> **Goal of the exercise**
First find the line with "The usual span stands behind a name" in the entries below, then set down exactly every line through the line with "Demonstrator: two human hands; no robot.", that line included.

Extracted records
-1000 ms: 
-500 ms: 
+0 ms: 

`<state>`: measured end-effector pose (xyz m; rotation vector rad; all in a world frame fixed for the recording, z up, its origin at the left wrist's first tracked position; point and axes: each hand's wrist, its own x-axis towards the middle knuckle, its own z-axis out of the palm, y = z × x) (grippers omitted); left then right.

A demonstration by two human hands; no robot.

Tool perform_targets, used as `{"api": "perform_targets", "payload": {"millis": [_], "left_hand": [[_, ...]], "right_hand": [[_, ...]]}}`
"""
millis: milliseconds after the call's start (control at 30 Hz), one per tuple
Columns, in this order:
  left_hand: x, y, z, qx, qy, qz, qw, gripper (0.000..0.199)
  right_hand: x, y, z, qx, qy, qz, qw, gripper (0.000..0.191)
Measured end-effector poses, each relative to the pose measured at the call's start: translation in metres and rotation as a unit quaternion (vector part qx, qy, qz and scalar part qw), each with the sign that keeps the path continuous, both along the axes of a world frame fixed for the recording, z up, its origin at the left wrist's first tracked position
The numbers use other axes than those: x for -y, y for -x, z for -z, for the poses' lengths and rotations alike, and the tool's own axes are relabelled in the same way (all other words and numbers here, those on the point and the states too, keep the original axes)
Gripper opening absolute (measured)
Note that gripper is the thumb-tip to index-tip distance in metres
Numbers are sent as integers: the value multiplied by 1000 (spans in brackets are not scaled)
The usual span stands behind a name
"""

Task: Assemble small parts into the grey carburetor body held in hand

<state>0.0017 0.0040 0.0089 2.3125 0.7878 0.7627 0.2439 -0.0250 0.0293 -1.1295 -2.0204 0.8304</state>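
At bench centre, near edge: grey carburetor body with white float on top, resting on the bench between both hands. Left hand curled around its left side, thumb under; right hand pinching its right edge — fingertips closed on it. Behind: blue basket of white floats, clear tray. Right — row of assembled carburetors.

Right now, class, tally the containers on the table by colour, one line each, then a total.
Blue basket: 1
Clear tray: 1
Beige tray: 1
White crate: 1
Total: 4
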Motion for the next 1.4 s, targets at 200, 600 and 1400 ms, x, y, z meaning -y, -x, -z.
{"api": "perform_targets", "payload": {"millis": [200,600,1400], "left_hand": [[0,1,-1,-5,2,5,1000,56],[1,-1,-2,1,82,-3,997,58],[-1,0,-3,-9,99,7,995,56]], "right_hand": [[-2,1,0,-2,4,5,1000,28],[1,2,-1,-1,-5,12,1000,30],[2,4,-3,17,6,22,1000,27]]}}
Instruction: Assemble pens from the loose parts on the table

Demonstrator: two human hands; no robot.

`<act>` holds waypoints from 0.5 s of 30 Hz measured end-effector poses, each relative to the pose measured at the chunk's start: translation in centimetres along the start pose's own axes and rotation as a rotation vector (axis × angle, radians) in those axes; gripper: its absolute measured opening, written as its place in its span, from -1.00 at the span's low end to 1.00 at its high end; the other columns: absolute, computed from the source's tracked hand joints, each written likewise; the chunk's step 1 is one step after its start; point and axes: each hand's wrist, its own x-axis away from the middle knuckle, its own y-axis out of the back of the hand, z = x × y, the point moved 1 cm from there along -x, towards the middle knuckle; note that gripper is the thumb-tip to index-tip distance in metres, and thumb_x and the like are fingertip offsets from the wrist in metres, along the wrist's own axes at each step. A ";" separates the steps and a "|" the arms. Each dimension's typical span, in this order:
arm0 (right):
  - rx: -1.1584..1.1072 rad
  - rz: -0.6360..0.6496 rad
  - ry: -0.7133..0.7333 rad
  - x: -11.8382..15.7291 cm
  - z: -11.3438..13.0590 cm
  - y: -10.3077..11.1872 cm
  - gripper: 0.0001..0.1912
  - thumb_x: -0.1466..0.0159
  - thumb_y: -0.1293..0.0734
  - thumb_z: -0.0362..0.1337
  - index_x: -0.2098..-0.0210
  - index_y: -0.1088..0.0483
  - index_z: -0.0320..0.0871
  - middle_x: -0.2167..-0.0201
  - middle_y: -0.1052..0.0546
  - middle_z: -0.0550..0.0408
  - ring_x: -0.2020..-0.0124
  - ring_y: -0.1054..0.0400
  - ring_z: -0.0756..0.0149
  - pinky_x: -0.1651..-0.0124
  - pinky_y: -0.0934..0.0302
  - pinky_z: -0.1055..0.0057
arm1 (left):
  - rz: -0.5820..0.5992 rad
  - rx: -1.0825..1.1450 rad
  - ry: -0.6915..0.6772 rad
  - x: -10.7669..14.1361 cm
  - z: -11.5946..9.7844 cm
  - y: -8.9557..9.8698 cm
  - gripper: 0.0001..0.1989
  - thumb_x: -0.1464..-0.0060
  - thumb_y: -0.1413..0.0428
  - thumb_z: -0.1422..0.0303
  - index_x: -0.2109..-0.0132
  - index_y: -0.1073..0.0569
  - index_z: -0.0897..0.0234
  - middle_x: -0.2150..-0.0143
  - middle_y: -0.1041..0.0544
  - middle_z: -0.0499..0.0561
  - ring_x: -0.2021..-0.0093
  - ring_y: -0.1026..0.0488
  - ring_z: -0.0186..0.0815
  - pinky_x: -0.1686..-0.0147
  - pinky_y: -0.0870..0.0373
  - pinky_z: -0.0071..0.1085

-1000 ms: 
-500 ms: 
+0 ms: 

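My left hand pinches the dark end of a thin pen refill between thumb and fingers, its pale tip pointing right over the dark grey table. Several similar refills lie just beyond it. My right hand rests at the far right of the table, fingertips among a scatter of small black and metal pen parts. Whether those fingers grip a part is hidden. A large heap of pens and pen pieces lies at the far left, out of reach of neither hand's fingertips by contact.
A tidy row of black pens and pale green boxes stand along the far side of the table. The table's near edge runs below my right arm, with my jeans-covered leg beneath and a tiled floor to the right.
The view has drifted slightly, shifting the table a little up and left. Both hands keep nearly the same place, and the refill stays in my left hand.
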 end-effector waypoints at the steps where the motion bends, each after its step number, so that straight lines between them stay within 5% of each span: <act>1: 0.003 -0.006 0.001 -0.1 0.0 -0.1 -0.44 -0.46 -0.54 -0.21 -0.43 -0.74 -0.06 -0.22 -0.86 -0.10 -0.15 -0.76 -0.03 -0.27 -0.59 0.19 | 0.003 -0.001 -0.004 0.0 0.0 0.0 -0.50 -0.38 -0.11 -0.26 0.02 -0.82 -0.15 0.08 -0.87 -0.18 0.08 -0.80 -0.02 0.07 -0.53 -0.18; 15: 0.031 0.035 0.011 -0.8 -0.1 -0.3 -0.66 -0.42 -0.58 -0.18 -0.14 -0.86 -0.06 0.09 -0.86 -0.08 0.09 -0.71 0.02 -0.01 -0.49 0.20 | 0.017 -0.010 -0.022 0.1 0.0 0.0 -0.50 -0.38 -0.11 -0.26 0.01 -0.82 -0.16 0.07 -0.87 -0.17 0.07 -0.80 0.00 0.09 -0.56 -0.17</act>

> **Written response**
The usual span stands behind a name
"""

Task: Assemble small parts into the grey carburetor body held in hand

<state>0.0017 0.0040 0.0089 2.3125 0.7878 0.7627 0.2439 -0.0250 0.0293 -1.1295 -2.0204 0.8304</state>
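At bench centre, near edge: grey carburetor body with white float on top, resting on the bench between both hands. Left hand curled around its left side, thumb under; right hand pinching its right edge — fingertips closed on it. Behind: blue basket of white floats, clear tray. Right — row of assembled carburetors.

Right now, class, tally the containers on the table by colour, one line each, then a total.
Blue basket: 1
Clear tray: 1
Beige tray: 1
White crate: 1
Total: 4
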Motion for the next 1.4 s, targets at 200, 600 and 1400 ms, x, y, z meaning -y, -x, -z.
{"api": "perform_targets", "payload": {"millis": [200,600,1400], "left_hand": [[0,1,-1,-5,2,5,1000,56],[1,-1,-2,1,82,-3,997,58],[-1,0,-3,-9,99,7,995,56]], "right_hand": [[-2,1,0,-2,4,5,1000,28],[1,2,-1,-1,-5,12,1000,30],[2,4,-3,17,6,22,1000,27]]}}
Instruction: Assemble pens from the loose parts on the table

Demonstrator: two human hands; no robot.

No more output is needed for this exercise.